I have around 4000 clients and with nsslapd-maxthreadsperconn set to 5..So,
can I set nsslapd-threadnumber to around 25000.
Thanks
On Mon, Sep 5, 2016 at 1:03 PM, thierry bordaz <tbordaz at redhat.com> wrote:
>
> Hi Rakesh,
>
> Were you able to get a pstack or full stack with gdb (
> http://www.port389.org/docs/389ds/FAQ/faq.html#debugging-crashes) when
> the server hangs ?
>
> If it happens with 500 threads as well as with 30, using 30 threads is a
> better choice to debug this issue.
> I will try to reproduce using 150 parallel 'ipa user-find p-testipa'
> commands
>
> Something I am unsure is if the CPU consumption stays high (you mentioned
> 340% CPU usage) as long as the hang happens or if after a suddent shot up
> to 340% (that marks the beginning of the hang) it drops and stay hanging ?
>
> thanks
> thierry
>
> On 09/04/2016 08:40 PM, Rakesh Rajasekharan wrote:
>
> starce on the slapd process actually had this in the output..
> FUTEX_WAIT_PRIVATE
>
> and checking for the number of threads slapd had.. there were 5015 threads
>
> ps -efL|grep slapd|wc -l
> 5015
>
> strace on most of the threads gave this output
>
> strace -p 67411
> Process 67411 attached
> futex(0x7f3f0226b41c, FUTEX_WAIT_PRIVATE, 1, NULL) = -1 EAGAIN (Resource
> temporarily unavailable)
> futex(0x7f3f0226b41c, FUTEX_WAIT_PRIVATE, 2, NULL^CProcess 67411 detached
>
>
>
>
>
> On Sun, Sep 4, 2016 at 5:34 PM, Rakesh Rajasekharan <
> rakesh.rajasekharan at gmail.com> wrote:
>
>> I have again got the issue of IPA hanging.. The issue came up when i
>> tried to run ipa-client-isntall on 142 clients simultaneously
>>
>>
>> None of the IPA commands are responding, and I see this error
>>
>> ipa user-find p-testipa
>> ipa: ERROR: Insufficient access: SASL(-1): generic failure: GSSAPI Error:
>> Unspecified GSS failure. Minor code may provide more information (KDC
>> returned error string: PROCESS_TGS)
>>
>> KRB5_TRACE=/dev/stdout kinit admin
>> [41178] 1472984115.233214: Getting initial credentials for admin at XYZ.COM
>> [41178] 1472984115.235257: Sending request (167 bytes) to XYZ.COM
>> [41178] 1472984115.235419: Initiating TCP connection to stream
>> 10.1.3.36:88
>> [41178] 1472984115.235685: Sending TCP request to stream 10.1.3.36:88
>> [41178] 1472984120.238914: Received answer (174 bytes) from stream
>> 10.1.3.36:88
>> [41178] 1472984120.238925: Terminating TCP connection to stream
>> 10.1.3.36:88
>> [41178] 1472984120.238993: Response was from master KDC
>> [41
>>
>>
>> Running an ldapsearch to see the db.. does not give any results and just
>> hangs there
>>
>> ldapsearch -x -D 'cn=Directory Manager' -W -s one -b
>> 'cn=kerberos,dc=xyz,dc=com'
>> Enter LDAP Password:
>>
>> even an ldapsearch -x does not respond
>> At this point, am sure that slapd is the one causing issues
>>
>> Running an strace against the hung slapd itself seems to get stuck does
>> not proceed after saying "attaching to process"
>>
>> From some others posts I read Thierry suggesting to increase the
>> nsslapd-threadnumber value
>>
>> It was set to 30, I think that might be too low.
>>
>> I have raised it to 500
>>
>> Now after restarting the service .. ldapsearch starts responding.
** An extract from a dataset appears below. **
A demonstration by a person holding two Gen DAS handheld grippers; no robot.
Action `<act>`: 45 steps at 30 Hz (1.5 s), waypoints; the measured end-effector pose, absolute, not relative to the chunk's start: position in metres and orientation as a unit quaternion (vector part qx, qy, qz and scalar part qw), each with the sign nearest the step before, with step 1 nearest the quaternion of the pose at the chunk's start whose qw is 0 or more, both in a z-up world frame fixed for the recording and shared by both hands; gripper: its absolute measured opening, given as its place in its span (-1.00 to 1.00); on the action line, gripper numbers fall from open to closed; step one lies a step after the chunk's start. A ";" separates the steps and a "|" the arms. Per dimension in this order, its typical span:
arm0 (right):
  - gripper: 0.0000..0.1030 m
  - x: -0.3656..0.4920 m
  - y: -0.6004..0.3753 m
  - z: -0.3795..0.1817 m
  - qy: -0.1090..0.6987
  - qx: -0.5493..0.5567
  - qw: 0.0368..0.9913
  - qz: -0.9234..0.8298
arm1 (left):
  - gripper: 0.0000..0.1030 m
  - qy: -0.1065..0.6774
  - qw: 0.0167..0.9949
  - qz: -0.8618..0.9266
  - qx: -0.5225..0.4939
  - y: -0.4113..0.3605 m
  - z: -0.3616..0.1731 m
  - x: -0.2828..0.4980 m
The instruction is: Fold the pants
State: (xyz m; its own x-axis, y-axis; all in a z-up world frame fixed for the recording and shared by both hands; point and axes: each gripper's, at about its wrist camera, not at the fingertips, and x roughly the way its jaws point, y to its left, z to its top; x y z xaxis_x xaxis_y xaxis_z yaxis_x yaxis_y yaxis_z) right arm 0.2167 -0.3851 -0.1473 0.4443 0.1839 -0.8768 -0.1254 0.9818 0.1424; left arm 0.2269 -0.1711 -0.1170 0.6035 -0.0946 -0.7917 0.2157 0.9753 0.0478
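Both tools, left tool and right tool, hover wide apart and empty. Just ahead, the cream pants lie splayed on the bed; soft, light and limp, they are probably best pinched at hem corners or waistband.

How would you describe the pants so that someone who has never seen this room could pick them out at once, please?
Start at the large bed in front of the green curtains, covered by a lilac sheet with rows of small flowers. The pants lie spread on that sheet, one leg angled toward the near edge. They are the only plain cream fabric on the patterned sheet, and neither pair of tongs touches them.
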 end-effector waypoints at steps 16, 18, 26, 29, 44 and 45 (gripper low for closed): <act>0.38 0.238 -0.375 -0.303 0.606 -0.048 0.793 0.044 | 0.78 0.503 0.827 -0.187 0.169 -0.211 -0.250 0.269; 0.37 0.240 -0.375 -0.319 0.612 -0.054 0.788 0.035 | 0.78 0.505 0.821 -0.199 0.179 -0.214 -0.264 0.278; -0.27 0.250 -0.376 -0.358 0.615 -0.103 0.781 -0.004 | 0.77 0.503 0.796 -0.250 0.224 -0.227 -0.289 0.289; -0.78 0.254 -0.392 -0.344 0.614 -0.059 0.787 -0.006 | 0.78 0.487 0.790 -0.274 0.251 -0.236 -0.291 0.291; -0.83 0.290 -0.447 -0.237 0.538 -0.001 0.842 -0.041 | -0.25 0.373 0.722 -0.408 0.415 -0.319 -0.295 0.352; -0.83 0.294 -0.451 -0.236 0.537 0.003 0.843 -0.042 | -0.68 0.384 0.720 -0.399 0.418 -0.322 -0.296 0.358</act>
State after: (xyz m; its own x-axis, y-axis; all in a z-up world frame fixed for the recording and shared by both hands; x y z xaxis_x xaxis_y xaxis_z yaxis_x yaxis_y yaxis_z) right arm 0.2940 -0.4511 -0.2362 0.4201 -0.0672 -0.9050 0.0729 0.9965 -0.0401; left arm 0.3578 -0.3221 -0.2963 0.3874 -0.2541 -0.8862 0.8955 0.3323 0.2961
>> But running the test to add a sudden high number of clients again left
>> ns-slapd to hung state
>>
>> When i attempted adding the clients.. the ns-slapd cpu usage shot up to
>> 340% and after that ns-slapd stopped responding
>>
>> So now, atleast I know what might be causing the issue and I can now
>> easily reproduce it.
>>
>> Is there a way I can make ns-slapd handle a sudden bump in incoming
>> request for ipa-client-install
>>
>> Thanks
>> Rakesh
>>
>>
>>
>>
>>
>>
>> On Mon, Aug 29, 2016 at 11:18 PM, Rich Megginson < <rmeggins at redhat.com>
>> rmeggins at redhat.com> wrote:
>>
>>> On 08/29/2016 10:53 AM, Rakesh Rajasekharan wrote:
>>>
>>> Hi Thierry,
>>>
>>> My machine has 30GB RAM ..and 389-ds version is 1.3.4
>>>
>>> ldapsearch shows the values for nsslapd-cachememsize updated to 200MB.
>>>
>>> ldapsearch -LLL -o ldif-wrap=no -D "cn=directory manager" -w
>>> 'mypassword' -b 'cn=userRoot,cn=ldbm database,cn=plugins,cn=config'|grep
>>> nsslapd-cachememsize
>>> nsslapd-cachememsize: 209715200
>>>
>>>
>>> So, it seems to have updated though seeing that warning(WARNING: ipaca:
>>> entry cache size 10485760B is less than db size 11599872B) in the log
>>> confuses me a bit.
>>>
>>> Thers one more entry that I found from the ldapsearch to be bit low
>>>
>>> nsslapd-dncachememsize: 10485760
>>> maxdncachesize: 10485760
>>>
>>> Should I update these as well to a higher value
>>>
>>> At the time when the issue happened, the memory usage as well as the
>>> overall load of the system was very low .
>>> I will try reproducing the issue atleast in my QA env..probably by
>>> trying to mock simultaneous parallel logins to a large number of hosts
>>>
>>>
>>> To monitor your cache sizes, please use the dbmon.sh tool provided with
>>> your distro. If that is not available with your particular distro, see
>>> https://github.com/richm/scripts/wiki/dbmon.sh
>>>
>>>
>>>
>>>
>>> thanks
>>> Rakesh
>>>
>>>
>>>
>>>
>>> On Mon, Aug 29, 2016 at 8:16 PM, thierry bordaz < <tbordaz at redhat.com>
>>> tbordaz at redhat.com> wrote:
>>>
>>>> Hi Rakesh,
>>>>
>>>> Those tuning may depend on the memory available on your machine.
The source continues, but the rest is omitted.